Rep. Jack Brooks (D-Texas), who is best known for the Brooks Act of 1972, was the General Services Administration's early congressional champion, said Don Scott, a senior vice president in EDS' U.S. Government Solutions division and formerly an associate administrator at GSA.

"Jack Brooks was a great advocate of GSA," said Scott, who worked on the FTS 2000 contract. "They got great support and they beat up agencies pretty severely if they didn't fall in line. I received some criticism from the Hill for permitting [the Federal Aviation Administration] to go out on their own, but I couldn't provide them timely service and I'm a service guy, so I let them go out on their own."

The Clinton administration undertook its Reinventing Government project around the time that FTS 2000 gave way to FTS 2001.

"I don't know that mandatory use is necessary anymore," said Tony D'Agata, vice president and general manager of Sprint's Government Services Division. "The reason mandatory use was initially very important was that the providers generally had to spend quite a bit of money to get in the game."

Sprint and MCI were initially awarded the FTS 2001 contract.
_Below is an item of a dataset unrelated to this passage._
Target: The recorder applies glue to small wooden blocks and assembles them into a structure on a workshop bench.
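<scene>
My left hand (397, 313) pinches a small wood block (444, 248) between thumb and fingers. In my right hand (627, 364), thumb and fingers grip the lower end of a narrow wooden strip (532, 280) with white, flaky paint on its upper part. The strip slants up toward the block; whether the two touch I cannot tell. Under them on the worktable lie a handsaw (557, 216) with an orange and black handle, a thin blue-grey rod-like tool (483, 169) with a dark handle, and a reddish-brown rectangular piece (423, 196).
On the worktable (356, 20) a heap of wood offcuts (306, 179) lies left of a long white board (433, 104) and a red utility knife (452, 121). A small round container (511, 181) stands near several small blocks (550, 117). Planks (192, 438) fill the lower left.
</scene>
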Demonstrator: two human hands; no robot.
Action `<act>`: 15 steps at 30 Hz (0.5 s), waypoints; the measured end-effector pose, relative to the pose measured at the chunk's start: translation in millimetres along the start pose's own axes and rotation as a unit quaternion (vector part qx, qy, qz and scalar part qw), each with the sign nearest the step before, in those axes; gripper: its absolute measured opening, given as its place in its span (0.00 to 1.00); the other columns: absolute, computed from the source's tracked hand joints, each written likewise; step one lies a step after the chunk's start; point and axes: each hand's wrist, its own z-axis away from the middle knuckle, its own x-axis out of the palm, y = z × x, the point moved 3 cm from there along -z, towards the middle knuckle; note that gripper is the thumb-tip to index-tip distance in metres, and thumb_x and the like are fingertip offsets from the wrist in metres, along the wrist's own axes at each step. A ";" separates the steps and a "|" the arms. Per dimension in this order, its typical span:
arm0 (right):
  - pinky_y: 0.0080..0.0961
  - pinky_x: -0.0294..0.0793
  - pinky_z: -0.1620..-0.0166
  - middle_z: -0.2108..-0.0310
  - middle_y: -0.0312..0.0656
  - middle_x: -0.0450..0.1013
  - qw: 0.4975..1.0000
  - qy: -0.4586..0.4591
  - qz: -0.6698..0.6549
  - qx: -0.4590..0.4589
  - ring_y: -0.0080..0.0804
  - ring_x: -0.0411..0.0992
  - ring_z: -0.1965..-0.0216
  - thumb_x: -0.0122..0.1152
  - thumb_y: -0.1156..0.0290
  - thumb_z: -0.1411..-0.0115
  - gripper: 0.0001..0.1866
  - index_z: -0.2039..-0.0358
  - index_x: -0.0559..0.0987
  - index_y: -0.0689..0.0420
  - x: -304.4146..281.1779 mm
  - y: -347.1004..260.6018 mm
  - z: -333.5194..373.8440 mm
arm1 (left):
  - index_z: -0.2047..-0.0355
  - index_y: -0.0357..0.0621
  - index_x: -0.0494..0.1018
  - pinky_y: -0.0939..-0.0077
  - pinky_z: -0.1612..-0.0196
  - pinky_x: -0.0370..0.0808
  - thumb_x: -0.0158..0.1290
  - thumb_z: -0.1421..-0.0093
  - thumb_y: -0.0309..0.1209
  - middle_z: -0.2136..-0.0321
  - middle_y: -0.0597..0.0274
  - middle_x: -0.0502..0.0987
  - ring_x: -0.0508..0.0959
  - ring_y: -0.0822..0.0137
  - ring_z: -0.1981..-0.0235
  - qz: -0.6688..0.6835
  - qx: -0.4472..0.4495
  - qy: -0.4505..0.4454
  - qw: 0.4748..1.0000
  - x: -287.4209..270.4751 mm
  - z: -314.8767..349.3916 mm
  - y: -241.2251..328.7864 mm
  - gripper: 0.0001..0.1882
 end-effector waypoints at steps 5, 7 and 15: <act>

Companies preparing to compete for government business would spend up to $100 million to revamp their back-end financial and billing systems to comply with government requirements, D'Agata said.

By now, "I think that most of the companies have put those system capabilities in place over the years," D'Agata said.

Although Networx is not mandatory by design, it has 10 years to evolve, said Phil Kiviat, a consultant at Guerra, Kiviat, Flyzik and Associates.

"I find it's very hard to look into a crystal ball on these things," he said. "Look at SmartBuy. The government said that SmartBuy contracts were not going to be mandatory, that it was just good economics. But when it came down to the SmartBuy contract with Oracle, they made the SmartBuy contract mandatory for anybody who wanted to buy Oracle. That is not anything like making Oracle mandatory, but the word 'mandatory' snuck in. That's the point."

— Michael Hardy

GSA has its own alternatives

Although other agencies may be hard-pressed to issue alternatives to Networx, the General Services Administration is happy to offer some.

Some of the services featured on Networx already appear as offerings on GSA's schedule contracts and on governmentwide acquisition contracts (GWACs), including GSA's forthcoming Alliant contract. The National Institutes of Health's Chief Information Officer Solutions and Partners 2 contract also provides some options, said Ray Bjorklund, senior vice president and chief knowledge officer at Federal Sources Inc.

Alliant, which will go to about 20 contractors and have a $50 billion ceiling, is designed to offer federal customers a broad suite of information technology services.

But despite the presence of these and other GWACs, plus the availability of telecommunications services through the GSA schedules program, Networx offers the best options in managed services and comprehensive solutions, observers say.

Therefore, competing vehicles pose little risk to the new contract's success, said John Johnson, assistant commissioner for service development and delivery with the Federal Technology Service. "GWACs and the schedules program offer commodity-type services and don't come close to the prices that can be attained from a heavily negotiated contract, such as Networx," he said.

Along with the carrot of lower prices and end-to-end solutions to promote the use of Networx, there is also a stick.

"The focus and direction we are getting from Congress and OMB is that the first choice for building network service platforms will be the Networx contract," said David Cheplick, director of the Department of Veterans Affairs' Telecommunications Operations Management Service.